И, стоя в этой Димкиной высотке, я вдруг подумал, как можно просто и нечаянно упасть. Прыгнуть и засмеяться. Я прыгнул, и все перевернулось во мне по длинной параболе до земли, и вдруг вновь встал в своем теле на пожарном балконе, и вздрогнул. Вспомнил Димку: «Так радостно, Анварка, особенно в первый снег, с похмелья взять чекушку водки и мороженое и пойти на берег не замерзшего пруда». Выпил полбутылки «Крымской вишни». Стало спокойно. Я подумал о романе, про то, что могу снимать квартиру с Полиной, мне нужен только год, лишь один год на всю оставшуюся жизнь – напишу роман, а потом хоть бы что, буду в голом виде мыть полы в голубых ночных клубах.
Поехал на «Сокол». Удивительно, что с тобой всегда и до самого конца остаются те, на кого рассчитываешь меньше всего, кого и всерьез-то не воспринимаешь.
Тефаль – ты всегда думаешь о нас.
Надорви, сожми и откуси – Bi-fi.
Пил в вагоне, сидел среди кучи джинсовых ног, смотрел, как меняется обувь под моими глазами.
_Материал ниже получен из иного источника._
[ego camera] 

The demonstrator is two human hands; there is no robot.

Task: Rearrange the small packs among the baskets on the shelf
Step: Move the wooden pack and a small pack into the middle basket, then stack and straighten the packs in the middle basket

Как всегда не знал, в какую сторону выходить. Допил бутылку, в животе что-то хрустнуло.
Снег. Беретка. Черное короткое пальто. Свежие и от мороза ярко-серые глаза. Я держал ее за руку и сквозь тонкую кожу перчатки чувствовал холодок колец. Мы стояли в самом центре этой крымской площади городка художников, как пара в стеклянном шарике с зависшими хлопьями снега.
– Что случилось, Анвар? – снова спросила она.
– Нет, ничего, всё нормально.
– Но я же вижу, что-то случилось?
– Все нормально, Полин.
– Какая смешная эта оранжевая шапочка! – неприятно засмеялась она. – Зачем она тебе? Она тебе не идет.
– Яркий цвет от ментов спасает, – миролюбиво усмехнулся. – Они знают, что такие незарегистрированные типы, как я, не будут носить яркий цвет.